Pacemaker Dysfunction Caused by Mobile Phones:

By: Ian Ball

In order to study about the ill-effects that can be caused to the patients, they made a study with 100 patients of varying ages between 4-88 years.

Process of Study:

The pacing and sensing thresholds were kept in track with the record of the atrial and ventricular sensitivity made adjusted to the most sensitive value, and with pacemakers kept in unipolar atrial and ventricular sensing. The study was extended to bipolar sensing, only to those who were noticed to have interference problems.
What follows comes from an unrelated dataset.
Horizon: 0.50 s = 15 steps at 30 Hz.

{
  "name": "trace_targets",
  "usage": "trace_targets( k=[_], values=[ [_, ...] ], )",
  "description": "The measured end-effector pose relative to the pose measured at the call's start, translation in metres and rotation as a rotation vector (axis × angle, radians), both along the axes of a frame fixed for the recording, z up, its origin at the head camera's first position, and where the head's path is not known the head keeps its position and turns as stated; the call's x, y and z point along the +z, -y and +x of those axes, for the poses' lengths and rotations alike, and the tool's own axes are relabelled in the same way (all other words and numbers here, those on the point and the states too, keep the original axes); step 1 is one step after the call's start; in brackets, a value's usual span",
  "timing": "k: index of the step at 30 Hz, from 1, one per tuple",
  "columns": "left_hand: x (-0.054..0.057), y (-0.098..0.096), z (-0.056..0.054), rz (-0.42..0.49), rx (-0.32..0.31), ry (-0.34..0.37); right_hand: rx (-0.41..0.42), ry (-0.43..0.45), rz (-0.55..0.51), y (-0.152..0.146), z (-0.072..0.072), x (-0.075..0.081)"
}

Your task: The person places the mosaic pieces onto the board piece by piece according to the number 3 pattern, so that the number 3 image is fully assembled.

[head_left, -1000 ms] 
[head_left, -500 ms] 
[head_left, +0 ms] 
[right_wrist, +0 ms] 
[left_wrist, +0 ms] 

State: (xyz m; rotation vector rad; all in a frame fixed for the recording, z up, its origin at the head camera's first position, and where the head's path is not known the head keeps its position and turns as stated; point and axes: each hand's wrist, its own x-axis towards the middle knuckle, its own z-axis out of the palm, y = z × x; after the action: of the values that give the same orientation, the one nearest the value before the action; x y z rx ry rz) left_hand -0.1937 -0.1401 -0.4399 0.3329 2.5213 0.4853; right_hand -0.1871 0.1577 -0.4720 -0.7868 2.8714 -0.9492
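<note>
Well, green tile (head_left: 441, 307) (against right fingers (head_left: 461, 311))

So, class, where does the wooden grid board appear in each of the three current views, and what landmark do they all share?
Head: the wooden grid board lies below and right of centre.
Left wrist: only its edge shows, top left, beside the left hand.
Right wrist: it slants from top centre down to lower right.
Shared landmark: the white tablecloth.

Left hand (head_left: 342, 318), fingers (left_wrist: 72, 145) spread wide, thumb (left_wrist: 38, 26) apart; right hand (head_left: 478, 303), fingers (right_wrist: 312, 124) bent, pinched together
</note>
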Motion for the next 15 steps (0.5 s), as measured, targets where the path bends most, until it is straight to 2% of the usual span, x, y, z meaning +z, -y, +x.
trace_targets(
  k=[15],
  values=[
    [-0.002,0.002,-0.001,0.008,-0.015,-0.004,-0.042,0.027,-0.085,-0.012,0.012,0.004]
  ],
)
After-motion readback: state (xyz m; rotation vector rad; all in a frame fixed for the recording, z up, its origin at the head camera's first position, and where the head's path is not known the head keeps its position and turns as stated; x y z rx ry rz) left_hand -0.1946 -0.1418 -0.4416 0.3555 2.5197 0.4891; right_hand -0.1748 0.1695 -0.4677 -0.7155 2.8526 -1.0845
The pacemaker was programmed at a rate of 40 beats per minute, which was higher than the bar of spontaneous rate in motive to detect the pacemaker functionality. Many analyses were made by pointing the antenna of the mobile phones directly to face the pacemaker. They carried tests to calculate the interference distance and also recorded the following parameters like, the marker channels, surface electrocardiograms and intracardiac rlectrograms, etc., under the case when calls were made from landline phone to mobile phone. The operations that were checked are:

?Switching the phone on.
?Receiving calls
?Allowing the phone to ring for a maximum of 10 seconds.
?Receiving calls without conversing
?Connecting the phone to Internet.
?Cut off the connection.

Throughout the test analysis, ECG was monitored continuously so as to terminate the connection if there were any interference problems. The performance was checked after the tests and the reports of the results were made and checked for the changes.

Devices:

It was stated that they thoroughly checked 31 different devices of various companies, but all the devices were proved to have been equipped with modern feedthru filters and also tested 23 single chambered pacemakers out of which 4 were atrial-inhibited and 19 were ventricular-inhibited and the left one was single lead (VDD) pacemaker.

Conclusion:

It was found that interference occurred when the pacing was direct to pacemaker and the value of ventricular sensitivity was 0.25 mV and atrial sensitivity was 0.18 mV. Later, the interference was not detected when the ventricular sensitivity was changed to 0.5 mV.
The second time, interference was detected when the mobile was made to ring with the ventricular sensitivity set to 0.5 mV and then it was not detected when the level was raised to 1.0 mV. It was also noted that there was no interference when the mobile was moved away from the pacemaker at a distance greater than 2 cm. It is advised to use the device equipped with feedthru filters.

Finally, the tests conclude that the patients should not carry mobile phones closer to the pacemaker and it is also recommended to program the ventricular sensitivity in a way it is set at 2.0 mV or still in a less sensitive level.